───── Data provided

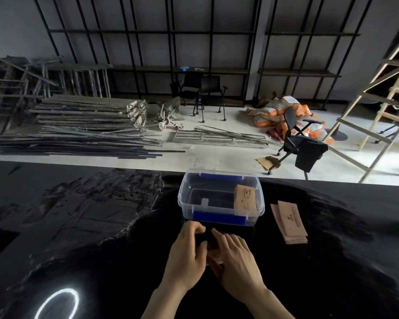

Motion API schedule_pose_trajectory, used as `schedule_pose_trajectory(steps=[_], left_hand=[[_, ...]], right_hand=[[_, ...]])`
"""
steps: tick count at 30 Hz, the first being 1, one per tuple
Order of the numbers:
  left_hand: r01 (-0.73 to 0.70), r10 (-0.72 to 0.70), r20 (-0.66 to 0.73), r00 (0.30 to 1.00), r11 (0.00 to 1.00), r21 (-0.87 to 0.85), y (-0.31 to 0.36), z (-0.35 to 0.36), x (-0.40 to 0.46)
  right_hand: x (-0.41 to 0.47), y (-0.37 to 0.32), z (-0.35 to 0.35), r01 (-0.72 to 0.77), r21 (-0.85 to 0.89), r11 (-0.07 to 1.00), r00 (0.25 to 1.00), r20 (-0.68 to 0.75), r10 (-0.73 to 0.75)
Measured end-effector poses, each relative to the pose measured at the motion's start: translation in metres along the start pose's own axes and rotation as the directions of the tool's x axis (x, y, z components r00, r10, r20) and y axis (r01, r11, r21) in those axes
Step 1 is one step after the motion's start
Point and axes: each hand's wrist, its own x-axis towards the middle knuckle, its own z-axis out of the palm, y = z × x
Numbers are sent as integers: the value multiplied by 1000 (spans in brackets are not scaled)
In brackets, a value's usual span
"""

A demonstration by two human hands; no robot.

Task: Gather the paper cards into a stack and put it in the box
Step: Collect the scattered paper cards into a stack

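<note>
Desk (78, 226): black, glossy. Box (220, 218): clear, lidless, one card (245, 200) leaning at its right end. Loose cards (289, 223): overlapped, right of box. Left hand (187, 256) and right hand (236, 261): fingers curled around a small card stack (214, 256) just before the box.

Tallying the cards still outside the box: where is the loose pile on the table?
The loose pile lies on the black table, right of the clear box and beyond the right hand.

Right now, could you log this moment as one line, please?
hands: both on cards near box | in box: one stack | right: loose pile
</note>
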Motion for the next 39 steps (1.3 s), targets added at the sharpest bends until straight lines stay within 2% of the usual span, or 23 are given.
schedule_pose_trajectory(steps=[2,3,6,8,13,19,24,27,30,33,35,36,39], left_hand=[[35,-36,-151,988,999,-8,-15,-1,-4],[82,-87,-137,987,996,-42,-21,-3,-7],[196,-177,200,964,977,-80,-29,-4,-10],[213,-188,331,925,976,-40,-24,-4,-9],[57,-80,397,914,996,69,-19,-2,1],[-79,21,330,944,983,164,-14,-8,9],[-286,162,389,907,914,288,4,5,20],[-342,207,417,885,897,279,19,22,29],[-247,156,429,890,955,165,36,43,33],[11,34,429,903,995,-102,53,70,36],[197,-88,415,906,954,-226,69,93,38],[277,-153,414,897,925,-259,77,106,39],[425,-302,404,863,867,-261,100,140,45]], right_hand=[[-2,4,3,7,-40,999,999,-38,-9],[-2,4,4,5,-57,998,999,-51,-8],[-4,4,10,-3,-113,994,997,-73,-5],[-4,5,12,-24,-129,991,996,-83,13],[-4,10,5,-3,-49,999,999,-39,1],[-6,17,-9,-18,65,998,999,-25,20],[-11,33,-26,-41,131,990,999,-5,42],[-20,48,-35,-145,227,963,987,-29,156],[-36,65,-49,-313,513,799,906,-90,413],[-52,83,-61,-385,797,465,749,-24,662],[-58,92,-67,-338,916,218,705,93,703],[-59,95,-70,-306,941,145,703,120,701],[-56,104,-80,-253,966,60,643,122,756]])
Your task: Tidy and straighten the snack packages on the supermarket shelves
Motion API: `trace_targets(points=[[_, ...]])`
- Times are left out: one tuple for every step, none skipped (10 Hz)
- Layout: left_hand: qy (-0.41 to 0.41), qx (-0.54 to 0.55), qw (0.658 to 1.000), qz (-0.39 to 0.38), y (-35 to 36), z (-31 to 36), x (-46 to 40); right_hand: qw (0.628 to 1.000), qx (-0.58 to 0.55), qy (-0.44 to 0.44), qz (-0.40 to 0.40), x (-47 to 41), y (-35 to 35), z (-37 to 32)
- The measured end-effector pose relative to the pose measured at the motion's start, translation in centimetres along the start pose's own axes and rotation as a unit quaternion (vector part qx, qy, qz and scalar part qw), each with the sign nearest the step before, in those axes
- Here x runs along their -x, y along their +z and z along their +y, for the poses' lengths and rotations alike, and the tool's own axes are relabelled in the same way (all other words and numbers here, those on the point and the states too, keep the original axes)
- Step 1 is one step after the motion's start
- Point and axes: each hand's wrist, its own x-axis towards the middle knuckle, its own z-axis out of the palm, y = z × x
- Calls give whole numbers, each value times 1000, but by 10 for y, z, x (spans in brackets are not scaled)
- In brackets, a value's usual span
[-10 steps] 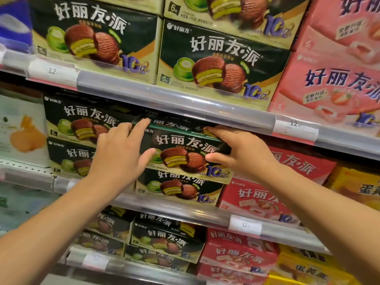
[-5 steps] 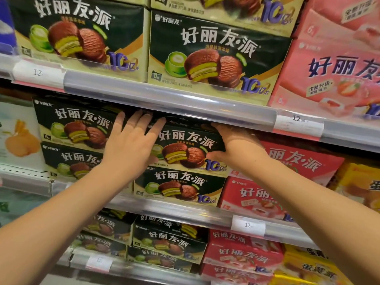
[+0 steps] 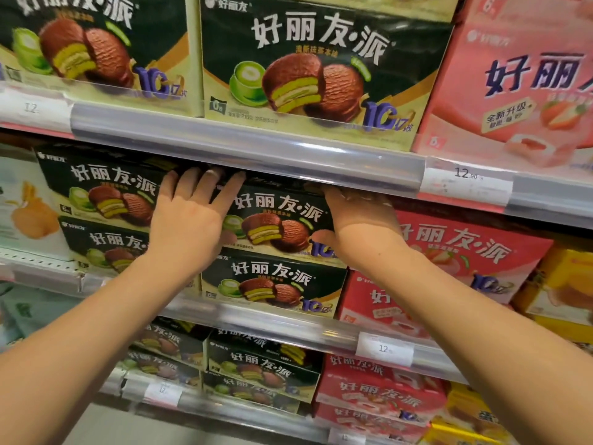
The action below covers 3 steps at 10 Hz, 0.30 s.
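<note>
A dark green pie box (image 3: 276,216) lies on top of a matching box (image 3: 269,285) on the middle shelf. My left hand (image 3: 189,220) presses flat against its left front, fingers straight and spread, their tips up at the box's top edge. My right hand (image 3: 359,220) holds the box's right end, with the thumb on the front face and the fingers reaching over the top, partly hidden under the shelf rail (image 3: 256,146) above.
Two more green boxes (image 3: 106,194) are stacked to the left, red strawberry boxes (image 3: 455,248) to the right. Larger green boxes (image 3: 321,65) and a pink box (image 3: 519,78) fill the shelf above. Yellow boxes (image 3: 564,284) stand far right. More boxes sit on the lower shelf (image 3: 256,364).
The top green box has been pushed back into the shelf and now sits square over the one below. Both hands moved up and inward with it; the view came closer.
</note>
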Motion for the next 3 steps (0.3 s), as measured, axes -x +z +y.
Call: trace_targets(points=[[-2,-11,997,-74,-14,2,-1,998,-24,-11,-59,5,-7,-1],[3,-31,988,-151,-36,3,-12,975,-141,-24,-172,9,-18,4],[-13,-47,966,-253,-66,0,-9,969,-178,-60,-163,34,-34,18]])
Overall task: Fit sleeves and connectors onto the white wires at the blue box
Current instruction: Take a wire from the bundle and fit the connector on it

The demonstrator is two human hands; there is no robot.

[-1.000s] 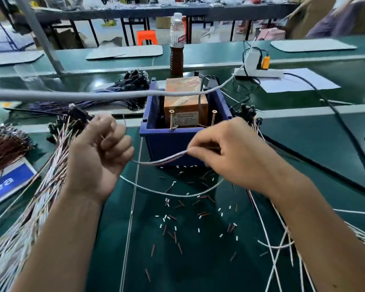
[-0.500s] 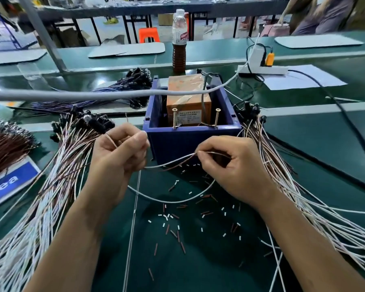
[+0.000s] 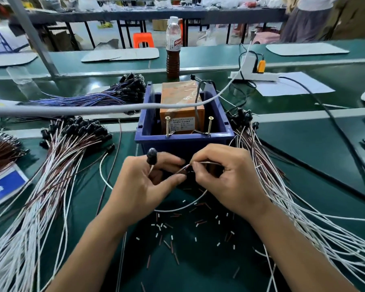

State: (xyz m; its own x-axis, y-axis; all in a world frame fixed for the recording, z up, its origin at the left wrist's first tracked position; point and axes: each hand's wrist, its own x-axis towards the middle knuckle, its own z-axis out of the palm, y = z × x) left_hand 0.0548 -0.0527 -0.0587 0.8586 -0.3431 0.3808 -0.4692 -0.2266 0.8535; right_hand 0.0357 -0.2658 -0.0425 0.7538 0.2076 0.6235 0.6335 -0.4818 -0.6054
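Head view: both hands meet just in front of the blue box [image 3: 183, 142] on the green bench [image 3: 303, 165]. Left hand [image 3: 143, 182] grips a white wire [image 3: 105, 180] with a black connector [image 3: 151, 155] sticking up above its fingers. Right hand [image 3: 226, 178] pinches the wire ends at its fingertips. Cut sleeve pieces [image 3: 177, 228] scattered on the bench near the wrists. White wire bundles [image 3: 40, 207] fan out on both sides.

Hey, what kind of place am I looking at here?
Most likely a factory assembly bench for wire harnesses. Big bundles of white wires cover a long green bench, cut sleeve bits litter it, and both hands work a wire at a blue box.
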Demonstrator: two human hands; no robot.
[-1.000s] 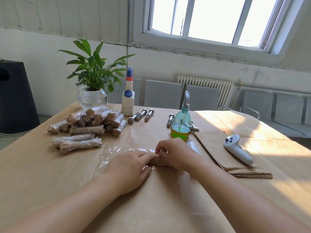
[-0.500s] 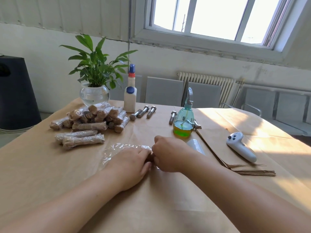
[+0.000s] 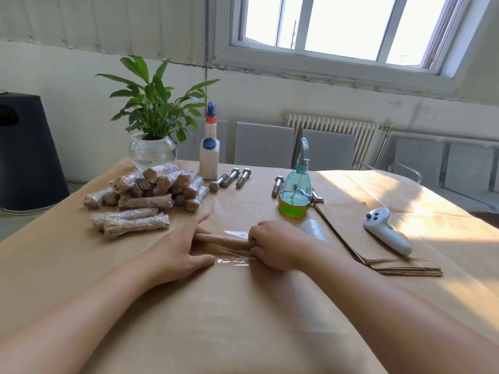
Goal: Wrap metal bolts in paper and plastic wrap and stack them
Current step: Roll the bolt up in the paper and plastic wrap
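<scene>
A potted plant (image 3: pixel 154 109), glue bottle (image 3: pixel 209 152), spray bottle (image 3: pixel 295 193) and white controller (image 3: pixel 386 230) sit on the table.

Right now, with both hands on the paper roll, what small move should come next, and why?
Probably roll the paper roll onward over the plastic wrap: the left hand and right hand hold its ends, and loose wrap lies beside it.

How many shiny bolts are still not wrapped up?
4 clearly: three side by side next to the white bottle, at and, and one left of the spray bottle. A metal bit behind the spray bottle may be another.
</scene>
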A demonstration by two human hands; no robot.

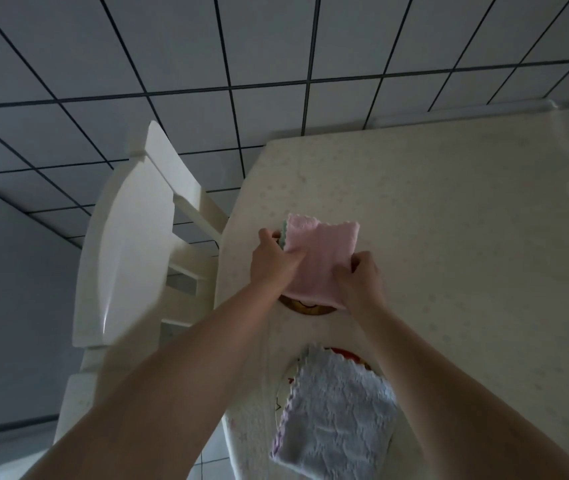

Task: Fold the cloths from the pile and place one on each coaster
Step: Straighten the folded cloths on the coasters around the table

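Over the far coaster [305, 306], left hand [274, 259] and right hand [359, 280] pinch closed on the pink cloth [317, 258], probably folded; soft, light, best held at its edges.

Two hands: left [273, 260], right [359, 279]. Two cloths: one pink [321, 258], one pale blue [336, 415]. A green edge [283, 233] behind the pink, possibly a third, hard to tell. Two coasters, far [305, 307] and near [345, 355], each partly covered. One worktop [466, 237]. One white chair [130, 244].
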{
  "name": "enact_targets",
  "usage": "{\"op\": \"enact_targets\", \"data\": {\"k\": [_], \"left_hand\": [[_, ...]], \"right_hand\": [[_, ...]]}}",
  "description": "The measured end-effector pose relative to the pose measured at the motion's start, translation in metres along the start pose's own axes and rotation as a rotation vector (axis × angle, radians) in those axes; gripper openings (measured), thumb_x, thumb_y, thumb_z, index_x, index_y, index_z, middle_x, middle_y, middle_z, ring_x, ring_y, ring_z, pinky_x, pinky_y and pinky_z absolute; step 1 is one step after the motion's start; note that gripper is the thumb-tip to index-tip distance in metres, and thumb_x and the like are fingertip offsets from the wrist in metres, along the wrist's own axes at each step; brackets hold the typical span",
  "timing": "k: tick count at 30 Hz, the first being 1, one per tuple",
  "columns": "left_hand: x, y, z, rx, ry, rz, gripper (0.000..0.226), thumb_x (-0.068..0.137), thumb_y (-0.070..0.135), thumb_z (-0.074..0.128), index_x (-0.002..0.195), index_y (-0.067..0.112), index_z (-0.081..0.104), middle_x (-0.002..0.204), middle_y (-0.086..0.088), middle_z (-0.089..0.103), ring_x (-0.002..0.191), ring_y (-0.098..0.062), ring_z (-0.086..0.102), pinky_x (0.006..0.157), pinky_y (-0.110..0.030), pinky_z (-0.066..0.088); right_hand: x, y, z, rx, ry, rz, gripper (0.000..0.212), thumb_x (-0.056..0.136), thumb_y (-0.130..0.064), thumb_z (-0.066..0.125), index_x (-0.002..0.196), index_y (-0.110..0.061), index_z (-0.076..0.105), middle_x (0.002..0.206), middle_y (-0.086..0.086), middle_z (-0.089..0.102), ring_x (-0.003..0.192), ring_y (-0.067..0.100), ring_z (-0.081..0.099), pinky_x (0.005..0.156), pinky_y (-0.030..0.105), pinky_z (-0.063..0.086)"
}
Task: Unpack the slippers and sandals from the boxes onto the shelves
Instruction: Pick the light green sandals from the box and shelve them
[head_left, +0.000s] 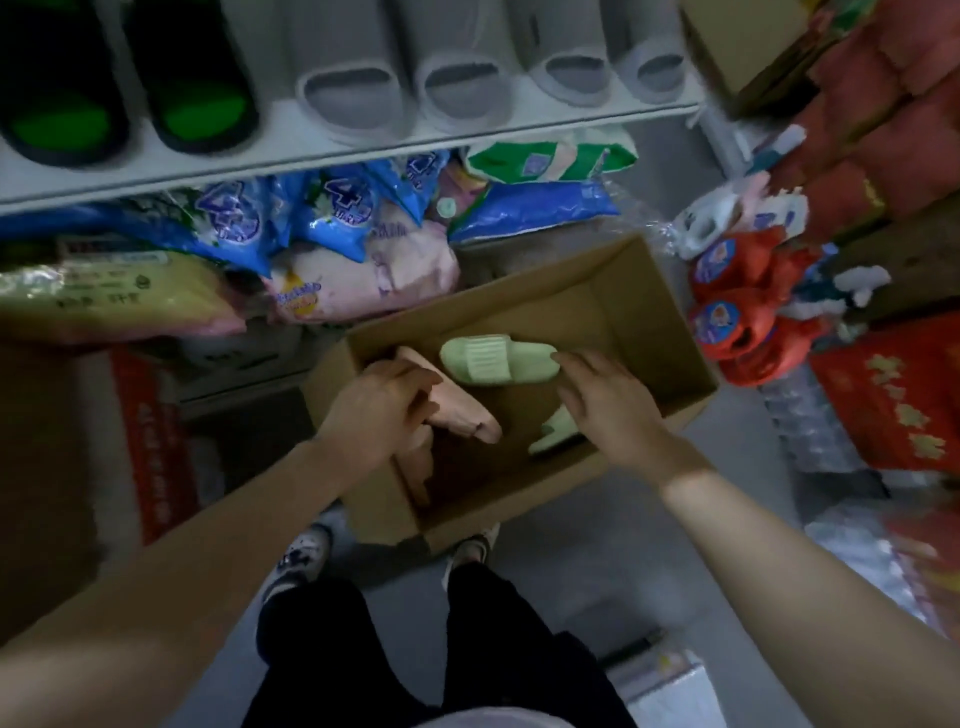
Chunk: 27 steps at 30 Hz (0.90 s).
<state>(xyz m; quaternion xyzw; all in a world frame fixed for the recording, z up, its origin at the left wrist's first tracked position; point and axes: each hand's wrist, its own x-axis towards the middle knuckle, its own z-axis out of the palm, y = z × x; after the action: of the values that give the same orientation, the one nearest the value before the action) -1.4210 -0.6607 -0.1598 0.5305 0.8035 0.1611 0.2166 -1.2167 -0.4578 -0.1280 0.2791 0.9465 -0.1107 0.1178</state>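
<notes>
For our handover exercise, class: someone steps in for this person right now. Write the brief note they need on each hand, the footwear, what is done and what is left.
Left hand: grips a pale pink foam slipper inside the open brown cardboard box.
Right hand: open, fingertips at the heel of a light green ribbed slipper lying in the box; a second green slipper lies partly under that hand.
Done: grey slippers and black-and-green slippers stand on the white shelf.
Left: shelve the pink and green ones.
</notes>
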Motion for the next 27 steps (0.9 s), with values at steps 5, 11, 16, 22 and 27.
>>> {"op": "enact_targets", "data": {"k": [5,11,16,22,27], "left_hand": [[0.016,0.009,0.069,-0.036,-0.078,-0.202,0.03,0.092,0.036,0.055,0.12,0.027,0.059,0.121,0.003,0.058,0.107,-0.017,0.057,0.088,-0.035,0.051],[0.049,0.004,0.127,-0.075,-0.099,-0.258,0.038,0.09,0.03,0.06,0.127,0.026,0.055,0.125,0.0,0.058,0.111,-0.02,0.058,0.089,-0.036,0.053],[0.092,0.0,0.158,-0.055,-0.137,-0.269,0.048,0.091,0.031,0.059,0.138,0.027,0.046,0.135,0.001,0.054,0.127,-0.019,0.047,0.102,-0.037,0.046],[0.151,0.004,0.187,-0.045,-0.236,-0.301,0.063,0.093,0.031,0.058,0.149,0.022,0.03,0.141,-0.01,0.048,0.133,-0.027,0.04,0.109,-0.04,0.038],[0.201,0.007,0.212,-0.183,-0.314,-0.596,0.08,0.098,0.035,0.049,0.153,0.01,-0.003,0.144,-0.022,0.041,0.126,-0.037,0.047,0.102,-0.041,0.039]], "right_hand": [[0.057,0.058,0.041,0.022,-0.128,-0.062,0.046,0.098,-0.026,0.053,0.143,-0.02,0.046,0.132,0.005,0.053,0.106,0.026,0.059,0.085,0.042,0.054],[0.099,0.096,0.107,-0.071,-0.353,0.063,0.051,0.103,-0.033,0.044,0.151,-0.026,0.03,0.135,0.006,0.051,0.108,0.024,0.058,0.081,0.038,0.053],[0.107,0.13,0.154,-0.179,-0.609,0.303,0.053,0.104,-0.046,0.032,0.151,-0.023,0.024,0.138,0.015,0.05,0.126,0.035,0.046,0.098,0.049,0.04],[0.11,0.154,0.187,0.262,-0.572,0.417,0.05,0.101,-0.033,0.05,0.146,-0.016,0.038,0.139,0.011,0.053,0.128,0.031,0.049,0.103,0.042,0.039],[0.113,0.18,0.169,0.415,-0.459,0.361,0.057,0.094,-0.013,0.059,0.147,-0.017,0.038,0.136,0.011,0.056,0.122,0.029,0.054,0.098,0.037,0.044]]}}
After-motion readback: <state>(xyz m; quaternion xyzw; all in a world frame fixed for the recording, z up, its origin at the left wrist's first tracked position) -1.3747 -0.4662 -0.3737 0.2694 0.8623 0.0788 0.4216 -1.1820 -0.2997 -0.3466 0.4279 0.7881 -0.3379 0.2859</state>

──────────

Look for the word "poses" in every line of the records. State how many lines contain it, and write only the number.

2